Clearly having to repeat everything that is in common on either side of the alternation operator is going to make things difficult and this is where grouping comes in. Anything grouped between parentheses is treated as a single unit – and grouping has a higher priority than the alternation operator. So for example:
@"(ISBN:|ISBN-13:)\s*\d"
…matches either form of the ISBN suffix followed by any number of white space characters and a single digit because the brackets limit the range of the alternation operator to the substrings to the left and right within the bracket.

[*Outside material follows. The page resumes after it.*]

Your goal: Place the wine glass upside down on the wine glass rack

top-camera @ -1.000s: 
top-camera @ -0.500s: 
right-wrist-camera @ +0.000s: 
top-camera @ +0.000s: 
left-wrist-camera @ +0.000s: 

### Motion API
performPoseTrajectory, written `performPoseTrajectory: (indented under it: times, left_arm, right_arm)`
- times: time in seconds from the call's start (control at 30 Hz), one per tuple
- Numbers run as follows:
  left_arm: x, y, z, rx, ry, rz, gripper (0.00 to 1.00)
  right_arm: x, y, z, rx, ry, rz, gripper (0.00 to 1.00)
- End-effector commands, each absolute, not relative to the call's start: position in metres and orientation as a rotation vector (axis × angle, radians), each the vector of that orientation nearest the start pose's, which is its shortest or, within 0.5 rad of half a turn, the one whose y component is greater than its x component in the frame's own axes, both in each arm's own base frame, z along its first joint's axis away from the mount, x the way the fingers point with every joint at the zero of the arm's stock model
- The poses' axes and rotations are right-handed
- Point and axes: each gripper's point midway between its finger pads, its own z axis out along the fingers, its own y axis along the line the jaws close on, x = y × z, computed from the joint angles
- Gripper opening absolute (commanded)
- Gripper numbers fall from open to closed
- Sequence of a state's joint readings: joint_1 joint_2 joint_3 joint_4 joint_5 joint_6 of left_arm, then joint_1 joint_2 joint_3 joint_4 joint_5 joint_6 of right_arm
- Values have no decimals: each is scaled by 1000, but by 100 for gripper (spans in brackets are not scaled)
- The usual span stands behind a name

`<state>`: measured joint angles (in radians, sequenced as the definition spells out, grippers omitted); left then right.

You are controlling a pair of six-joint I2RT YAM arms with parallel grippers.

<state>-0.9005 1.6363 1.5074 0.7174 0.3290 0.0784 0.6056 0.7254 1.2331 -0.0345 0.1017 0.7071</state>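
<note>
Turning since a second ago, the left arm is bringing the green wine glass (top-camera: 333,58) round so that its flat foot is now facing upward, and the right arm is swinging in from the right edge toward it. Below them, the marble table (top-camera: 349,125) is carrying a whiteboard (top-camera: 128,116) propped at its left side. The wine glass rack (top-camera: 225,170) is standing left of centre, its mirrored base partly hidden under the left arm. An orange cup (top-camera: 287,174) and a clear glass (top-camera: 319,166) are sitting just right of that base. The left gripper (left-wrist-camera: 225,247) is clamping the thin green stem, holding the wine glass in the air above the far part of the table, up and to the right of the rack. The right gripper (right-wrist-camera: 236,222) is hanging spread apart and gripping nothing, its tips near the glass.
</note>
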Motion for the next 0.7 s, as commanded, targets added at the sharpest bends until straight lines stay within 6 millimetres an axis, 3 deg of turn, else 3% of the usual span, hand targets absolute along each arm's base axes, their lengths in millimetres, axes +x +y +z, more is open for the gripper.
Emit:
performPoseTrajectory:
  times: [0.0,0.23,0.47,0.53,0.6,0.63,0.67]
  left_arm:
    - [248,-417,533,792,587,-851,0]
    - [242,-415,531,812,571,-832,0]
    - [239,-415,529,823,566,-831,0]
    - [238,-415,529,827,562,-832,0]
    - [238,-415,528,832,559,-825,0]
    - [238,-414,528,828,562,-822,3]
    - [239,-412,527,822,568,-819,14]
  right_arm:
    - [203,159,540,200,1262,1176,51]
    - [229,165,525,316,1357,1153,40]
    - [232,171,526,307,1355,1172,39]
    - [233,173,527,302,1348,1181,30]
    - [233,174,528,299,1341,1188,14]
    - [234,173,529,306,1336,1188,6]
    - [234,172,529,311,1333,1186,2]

The greedy/lazy situation also applies to the alternation operator. For example, suppose you try to match the previous un-grouped expression but without the colon:

@"ISBN|ISBN-13"
In this case the first pattern, i.e. “ISBN”, will match even if the string is “ISBN-13”. It doesn’t matter that the second expression is a “better” match. No amount of grouping will help with this problem because the shorter match will be tried and succeed first. In this case the solution is to either swap the order of the sub-expressions so that the longer comes first or include something that always marks the end of the target string. For example, in this case if we add the colon then the:
ISBN:
…subexpression cannot possibly match the ISBN-13: string.

Capture and backreference

Now that we have explored grouping it is time to introduce the most sophisticated and useful aspect of regular expressions – the idea of “capture”. You may think that brackets are just about grouping together items that should be matched as a group, but there is more. A subexpression, i.e. something between brackets, is said to be “captured” if it matches and captured expressions are remembered by the engine during the match. Notice that a capture can occur before the entire expression has finished matching – indeed a capture can occur even if the entire expression eventually fails to match at all.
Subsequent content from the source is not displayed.